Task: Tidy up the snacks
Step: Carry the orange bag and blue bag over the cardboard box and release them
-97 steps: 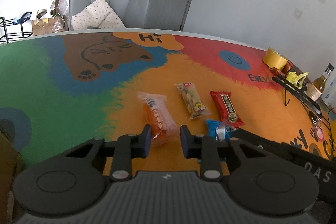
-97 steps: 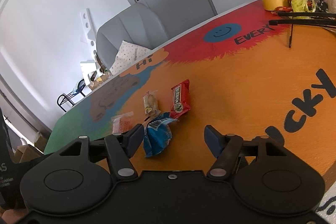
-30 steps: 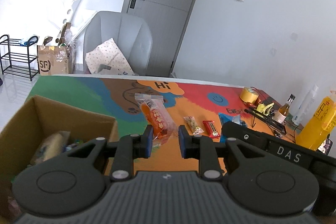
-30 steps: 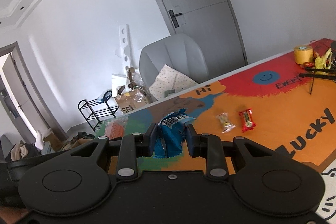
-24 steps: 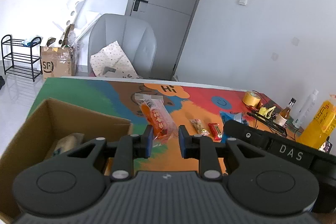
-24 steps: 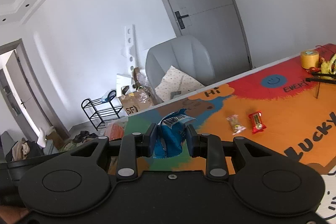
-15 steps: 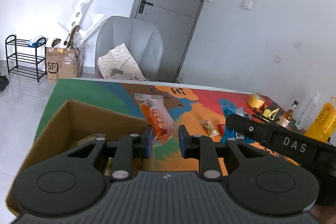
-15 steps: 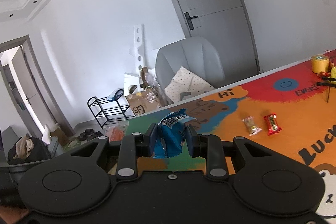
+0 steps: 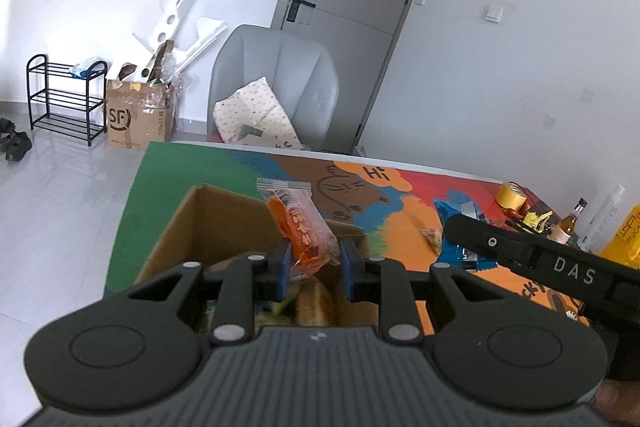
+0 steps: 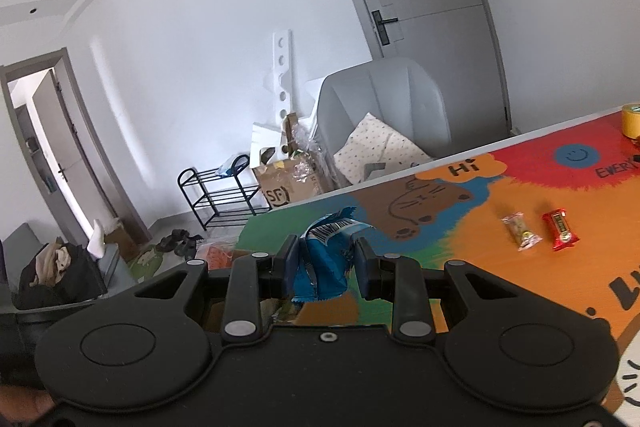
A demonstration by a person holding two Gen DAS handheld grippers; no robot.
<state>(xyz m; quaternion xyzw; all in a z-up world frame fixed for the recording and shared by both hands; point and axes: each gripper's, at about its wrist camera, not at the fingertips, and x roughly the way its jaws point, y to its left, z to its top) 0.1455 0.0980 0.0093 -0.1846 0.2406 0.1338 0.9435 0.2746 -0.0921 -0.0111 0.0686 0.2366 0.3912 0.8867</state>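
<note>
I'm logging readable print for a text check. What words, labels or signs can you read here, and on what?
"SF": floor carton.
"Hi": orange patch of the table mat.
"EVERY", cut off: red part of the mat.
"DAS": right gripper body, seen from the left wrist.
Orange packet, blue packet, red snack, clear-wrapped snack: print unreadable.

Orange snack packet (image 9: 302,227); blue packet (image 10: 324,267); red bar (image 10: 561,229).
</note>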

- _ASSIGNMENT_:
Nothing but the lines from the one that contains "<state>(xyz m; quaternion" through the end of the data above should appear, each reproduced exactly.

- _RESPONSE TO THE EXERCISE_:
<state>(xyz m; quaternion xyzw; all in a z-up world frame fixed for the recording and shared by both hands; point and axes: each gripper's, at about its wrist camera, not at the fingertips, and x roughly the way its jaws point, y to its left, z to its top) 0.1455 0.0980 0.0093 -0.1846 0.2406 0.1338 0.9435 0.2746 -0.0921 -0.0111 0.0686 0.2366 0.3912 0.8867</state>
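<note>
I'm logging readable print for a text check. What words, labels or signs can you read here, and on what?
"SF": floor carton.
"Hi": orange patch of the table mat.
"EVERY", cut off: red part of the mat.
"DAS": right gripper body, seen from the left wrist.
Orange packet, blue packet, red snack, clear-wrapped snack: print unreadable.

Orange snack packet (image 9: 302,227); blue packet (image 10: 324,267); red bar (image 10: 561,229).
</note>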

No further work remains on this exercise.